The First-Ever Photo Of A "Black Hole" Has Been Captured

The First-Ever Photo Of A

The First-Ever Photo Of A "Black Hole" Has Been Captured

The black hole is in another galaxy some 55 million light years away from Earth.

Through the technique of Very Long Baseline Interferometry (VLBI), which links radio dishes across the globe to create an Earth-sized interferometer, nearby super-massive black holes could be "photographed", says the program's official website.

"This is an wonderful accomplishment by the EHT team", said NASA's director of the astrophysics division Paul Hertz "Years ago, we thought we would have to build a very large space telescope to image a black hole".

Black holes are so massive they warp space and time and allow no light to escape, so the photo is expected to be of the "edge" of the phenomenon.

Black holes, those so-called event horizons from which even light can not escape and all known laws of physics break down, have always been fodder for the imaginations of science fiction writers and Hollywood producers.

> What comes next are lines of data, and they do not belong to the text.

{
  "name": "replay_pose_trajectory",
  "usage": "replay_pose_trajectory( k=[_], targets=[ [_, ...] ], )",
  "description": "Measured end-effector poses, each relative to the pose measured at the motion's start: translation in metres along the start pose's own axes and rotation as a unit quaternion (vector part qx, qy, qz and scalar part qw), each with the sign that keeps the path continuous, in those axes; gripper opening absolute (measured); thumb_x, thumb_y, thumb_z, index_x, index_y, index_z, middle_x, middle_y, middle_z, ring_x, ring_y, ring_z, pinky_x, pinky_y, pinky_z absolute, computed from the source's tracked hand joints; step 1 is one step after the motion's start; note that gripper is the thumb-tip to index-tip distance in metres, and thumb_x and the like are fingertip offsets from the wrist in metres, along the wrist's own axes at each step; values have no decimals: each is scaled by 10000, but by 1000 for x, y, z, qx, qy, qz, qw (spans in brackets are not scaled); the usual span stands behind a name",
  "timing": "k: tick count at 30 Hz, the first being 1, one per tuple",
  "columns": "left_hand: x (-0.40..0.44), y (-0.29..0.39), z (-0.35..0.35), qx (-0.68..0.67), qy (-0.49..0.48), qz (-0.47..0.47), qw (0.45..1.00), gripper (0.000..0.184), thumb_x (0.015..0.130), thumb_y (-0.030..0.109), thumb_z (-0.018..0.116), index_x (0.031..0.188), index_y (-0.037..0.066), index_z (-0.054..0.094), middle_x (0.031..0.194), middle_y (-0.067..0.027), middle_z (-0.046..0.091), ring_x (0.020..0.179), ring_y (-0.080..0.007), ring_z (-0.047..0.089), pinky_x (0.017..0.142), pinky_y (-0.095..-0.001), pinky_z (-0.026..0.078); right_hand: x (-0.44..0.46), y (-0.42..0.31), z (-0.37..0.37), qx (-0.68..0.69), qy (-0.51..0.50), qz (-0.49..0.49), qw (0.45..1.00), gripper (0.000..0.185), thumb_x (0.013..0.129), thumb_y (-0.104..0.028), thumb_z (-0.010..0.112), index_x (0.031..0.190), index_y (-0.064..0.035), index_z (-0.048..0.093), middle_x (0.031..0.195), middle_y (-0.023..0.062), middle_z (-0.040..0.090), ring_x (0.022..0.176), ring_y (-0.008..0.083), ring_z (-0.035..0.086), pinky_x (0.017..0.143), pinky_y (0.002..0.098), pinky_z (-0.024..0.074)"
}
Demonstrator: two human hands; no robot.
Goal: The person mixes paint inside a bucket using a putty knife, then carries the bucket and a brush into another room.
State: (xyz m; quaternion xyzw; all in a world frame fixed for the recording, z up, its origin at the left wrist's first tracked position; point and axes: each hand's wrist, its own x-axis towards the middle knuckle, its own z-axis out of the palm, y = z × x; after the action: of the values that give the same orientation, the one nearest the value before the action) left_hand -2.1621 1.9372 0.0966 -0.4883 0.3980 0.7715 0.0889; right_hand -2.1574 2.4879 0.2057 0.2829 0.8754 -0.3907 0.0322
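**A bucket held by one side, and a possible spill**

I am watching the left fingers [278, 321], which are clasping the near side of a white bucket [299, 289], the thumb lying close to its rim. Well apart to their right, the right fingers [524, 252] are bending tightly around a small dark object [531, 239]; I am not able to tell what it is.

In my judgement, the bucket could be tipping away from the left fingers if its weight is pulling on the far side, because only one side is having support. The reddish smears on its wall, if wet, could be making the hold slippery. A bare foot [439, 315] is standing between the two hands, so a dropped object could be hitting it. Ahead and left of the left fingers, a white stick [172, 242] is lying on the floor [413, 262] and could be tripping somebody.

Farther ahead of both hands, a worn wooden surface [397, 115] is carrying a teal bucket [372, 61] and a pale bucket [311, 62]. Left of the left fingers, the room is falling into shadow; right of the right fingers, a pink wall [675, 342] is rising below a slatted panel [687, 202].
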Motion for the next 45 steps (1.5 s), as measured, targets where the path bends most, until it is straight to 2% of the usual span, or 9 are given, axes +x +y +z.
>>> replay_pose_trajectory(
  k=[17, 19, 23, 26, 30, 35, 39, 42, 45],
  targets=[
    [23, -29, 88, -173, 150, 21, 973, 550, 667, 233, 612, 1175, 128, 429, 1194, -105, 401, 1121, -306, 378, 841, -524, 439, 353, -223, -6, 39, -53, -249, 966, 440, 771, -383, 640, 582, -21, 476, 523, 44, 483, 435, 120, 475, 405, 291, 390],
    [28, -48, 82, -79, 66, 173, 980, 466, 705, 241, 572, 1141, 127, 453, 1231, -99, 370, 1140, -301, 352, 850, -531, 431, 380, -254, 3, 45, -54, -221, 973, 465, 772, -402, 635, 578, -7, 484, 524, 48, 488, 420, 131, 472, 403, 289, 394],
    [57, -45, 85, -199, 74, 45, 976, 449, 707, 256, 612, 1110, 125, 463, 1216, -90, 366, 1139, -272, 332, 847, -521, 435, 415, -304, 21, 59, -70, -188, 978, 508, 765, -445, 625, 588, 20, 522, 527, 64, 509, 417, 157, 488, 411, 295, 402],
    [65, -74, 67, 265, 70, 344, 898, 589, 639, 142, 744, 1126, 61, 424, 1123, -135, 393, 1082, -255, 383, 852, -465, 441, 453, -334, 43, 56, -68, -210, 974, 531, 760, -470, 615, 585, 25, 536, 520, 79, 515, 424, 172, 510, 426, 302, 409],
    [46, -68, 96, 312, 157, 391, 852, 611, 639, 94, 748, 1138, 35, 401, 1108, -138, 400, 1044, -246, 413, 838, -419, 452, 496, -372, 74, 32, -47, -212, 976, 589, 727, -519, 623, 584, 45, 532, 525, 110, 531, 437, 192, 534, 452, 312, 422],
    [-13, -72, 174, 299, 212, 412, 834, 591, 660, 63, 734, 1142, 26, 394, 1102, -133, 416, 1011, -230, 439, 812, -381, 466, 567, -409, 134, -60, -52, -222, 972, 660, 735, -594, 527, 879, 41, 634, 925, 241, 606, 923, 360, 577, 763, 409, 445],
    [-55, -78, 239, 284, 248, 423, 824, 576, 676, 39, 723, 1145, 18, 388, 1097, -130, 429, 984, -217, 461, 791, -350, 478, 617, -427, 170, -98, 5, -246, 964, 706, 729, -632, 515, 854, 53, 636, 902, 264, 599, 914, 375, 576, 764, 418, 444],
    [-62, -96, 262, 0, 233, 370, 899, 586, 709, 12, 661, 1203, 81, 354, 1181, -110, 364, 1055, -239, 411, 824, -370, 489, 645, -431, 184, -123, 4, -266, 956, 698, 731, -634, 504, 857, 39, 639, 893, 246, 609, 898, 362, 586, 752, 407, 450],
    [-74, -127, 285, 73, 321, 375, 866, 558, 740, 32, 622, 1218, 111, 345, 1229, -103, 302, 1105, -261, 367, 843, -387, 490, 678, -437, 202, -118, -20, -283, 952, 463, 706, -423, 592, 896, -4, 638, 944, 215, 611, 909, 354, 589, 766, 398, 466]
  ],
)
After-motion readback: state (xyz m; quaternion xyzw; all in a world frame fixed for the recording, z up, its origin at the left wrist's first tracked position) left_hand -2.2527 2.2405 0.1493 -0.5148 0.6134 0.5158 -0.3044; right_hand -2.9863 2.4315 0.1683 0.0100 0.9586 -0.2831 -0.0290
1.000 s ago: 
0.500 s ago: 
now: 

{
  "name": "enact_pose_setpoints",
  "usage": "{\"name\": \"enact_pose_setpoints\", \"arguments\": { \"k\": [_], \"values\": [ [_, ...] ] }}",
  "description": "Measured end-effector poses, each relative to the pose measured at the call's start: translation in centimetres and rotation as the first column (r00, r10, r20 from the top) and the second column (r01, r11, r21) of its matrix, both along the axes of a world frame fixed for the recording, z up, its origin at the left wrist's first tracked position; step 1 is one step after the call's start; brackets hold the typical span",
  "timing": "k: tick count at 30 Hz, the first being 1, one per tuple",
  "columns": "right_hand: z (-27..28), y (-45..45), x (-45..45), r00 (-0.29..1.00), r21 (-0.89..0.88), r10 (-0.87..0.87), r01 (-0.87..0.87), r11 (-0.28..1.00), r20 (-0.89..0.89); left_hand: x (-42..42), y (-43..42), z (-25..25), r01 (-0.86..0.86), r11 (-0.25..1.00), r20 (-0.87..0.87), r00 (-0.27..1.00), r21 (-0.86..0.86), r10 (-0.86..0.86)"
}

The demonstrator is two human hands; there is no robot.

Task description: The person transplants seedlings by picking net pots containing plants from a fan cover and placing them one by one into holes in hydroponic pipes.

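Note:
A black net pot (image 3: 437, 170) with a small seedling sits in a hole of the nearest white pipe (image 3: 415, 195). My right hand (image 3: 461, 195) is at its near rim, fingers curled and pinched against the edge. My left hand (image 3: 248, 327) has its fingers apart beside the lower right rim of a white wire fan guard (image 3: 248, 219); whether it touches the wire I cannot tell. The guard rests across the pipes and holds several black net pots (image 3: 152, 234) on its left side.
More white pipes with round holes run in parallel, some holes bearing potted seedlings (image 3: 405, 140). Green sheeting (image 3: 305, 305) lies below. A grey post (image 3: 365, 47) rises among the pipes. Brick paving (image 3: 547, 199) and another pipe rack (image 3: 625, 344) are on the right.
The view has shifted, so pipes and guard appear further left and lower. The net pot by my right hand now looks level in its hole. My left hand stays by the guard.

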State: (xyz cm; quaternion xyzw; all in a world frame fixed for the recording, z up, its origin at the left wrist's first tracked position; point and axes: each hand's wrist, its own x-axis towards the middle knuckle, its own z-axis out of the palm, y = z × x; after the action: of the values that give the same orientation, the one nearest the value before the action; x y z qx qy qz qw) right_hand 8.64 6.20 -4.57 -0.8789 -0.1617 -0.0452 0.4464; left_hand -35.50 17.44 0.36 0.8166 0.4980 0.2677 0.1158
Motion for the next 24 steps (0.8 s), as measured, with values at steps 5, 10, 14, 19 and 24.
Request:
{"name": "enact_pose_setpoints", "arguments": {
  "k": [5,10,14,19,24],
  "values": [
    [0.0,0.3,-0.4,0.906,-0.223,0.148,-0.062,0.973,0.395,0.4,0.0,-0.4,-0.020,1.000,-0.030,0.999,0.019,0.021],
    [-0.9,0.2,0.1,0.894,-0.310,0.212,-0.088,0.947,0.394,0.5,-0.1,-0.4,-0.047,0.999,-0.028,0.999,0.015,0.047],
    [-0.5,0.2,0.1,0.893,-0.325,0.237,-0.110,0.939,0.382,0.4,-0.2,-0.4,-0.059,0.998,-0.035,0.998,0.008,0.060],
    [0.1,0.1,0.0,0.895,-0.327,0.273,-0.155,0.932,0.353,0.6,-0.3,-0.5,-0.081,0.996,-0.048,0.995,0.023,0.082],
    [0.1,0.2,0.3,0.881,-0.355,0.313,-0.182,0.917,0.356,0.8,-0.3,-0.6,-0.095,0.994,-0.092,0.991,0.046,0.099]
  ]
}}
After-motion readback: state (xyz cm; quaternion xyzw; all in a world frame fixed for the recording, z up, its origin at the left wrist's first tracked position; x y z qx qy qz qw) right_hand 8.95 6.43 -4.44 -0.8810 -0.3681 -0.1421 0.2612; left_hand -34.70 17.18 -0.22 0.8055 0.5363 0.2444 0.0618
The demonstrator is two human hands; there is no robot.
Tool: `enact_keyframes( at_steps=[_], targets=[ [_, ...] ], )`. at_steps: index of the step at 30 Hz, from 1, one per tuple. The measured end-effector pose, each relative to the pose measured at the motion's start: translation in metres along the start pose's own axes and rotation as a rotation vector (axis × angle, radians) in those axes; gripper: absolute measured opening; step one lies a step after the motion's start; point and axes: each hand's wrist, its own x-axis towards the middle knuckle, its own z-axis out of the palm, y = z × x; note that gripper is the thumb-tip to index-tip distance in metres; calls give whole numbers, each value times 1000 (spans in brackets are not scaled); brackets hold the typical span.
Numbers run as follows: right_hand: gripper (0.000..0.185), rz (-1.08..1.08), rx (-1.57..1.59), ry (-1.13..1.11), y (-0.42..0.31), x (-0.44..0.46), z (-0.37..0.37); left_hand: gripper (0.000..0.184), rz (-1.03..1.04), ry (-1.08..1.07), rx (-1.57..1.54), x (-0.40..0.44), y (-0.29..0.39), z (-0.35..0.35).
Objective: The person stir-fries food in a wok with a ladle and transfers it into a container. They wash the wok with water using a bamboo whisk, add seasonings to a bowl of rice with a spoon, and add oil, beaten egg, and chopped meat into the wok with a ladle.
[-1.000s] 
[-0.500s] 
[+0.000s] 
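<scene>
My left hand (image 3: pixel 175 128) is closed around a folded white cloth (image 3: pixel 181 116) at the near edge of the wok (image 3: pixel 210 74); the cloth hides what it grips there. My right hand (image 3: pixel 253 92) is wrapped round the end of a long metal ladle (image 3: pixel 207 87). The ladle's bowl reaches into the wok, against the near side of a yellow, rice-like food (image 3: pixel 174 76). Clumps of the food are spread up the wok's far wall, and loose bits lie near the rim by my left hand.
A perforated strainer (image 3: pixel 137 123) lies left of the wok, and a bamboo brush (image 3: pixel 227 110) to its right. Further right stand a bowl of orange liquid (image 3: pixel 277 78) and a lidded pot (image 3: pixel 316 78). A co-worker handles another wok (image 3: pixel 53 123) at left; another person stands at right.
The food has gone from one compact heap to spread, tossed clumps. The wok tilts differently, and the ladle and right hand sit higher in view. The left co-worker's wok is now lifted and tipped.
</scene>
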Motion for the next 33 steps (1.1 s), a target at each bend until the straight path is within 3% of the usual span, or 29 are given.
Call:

As we expected, the worldwide collaboration of scientists involved in the Event Horizon Telescope project have made good on their promise to provide the first-ever visual evidence of a black hole. "While we confirmed the existence of black holes and studied their properties in so many ways, nothing beats a direct observation", University of Southern California professor Clifford Johnson told MIT Technology Review in advance of the announcement. "The black hole is the Dark Souls dark sign", @GenePark tweeted, referencing the notoriously hard video game. One news conference, at the National Press Club in Washington, D.C. will be presided over by France Córdova, head of the National Science Foundation.

The image shows a swirling circle of red-hot matter being sucked into the black hole.

First results from the project, known as the Event Horizon Telescope, were unveiled today during a global wave of briefings. Furthermore, they are aiming to find out why supermassive black holes project subatomic particles out into the galaxy and universe.

The images released on Wednesday showed a bright ring at the centre of galaxy M87, which has been formed by the superheated gases falling into the black hole.

The remnants of the shattered star are collected and compressed into small portions of space, according to a NASA summary of black holes.

One aspect Gammie's team honed in on was how black holes interact with their environments. They drastically warp the fabric of space-time and anything that passes too close gets sucked into it be it a wandering star or a photon of light.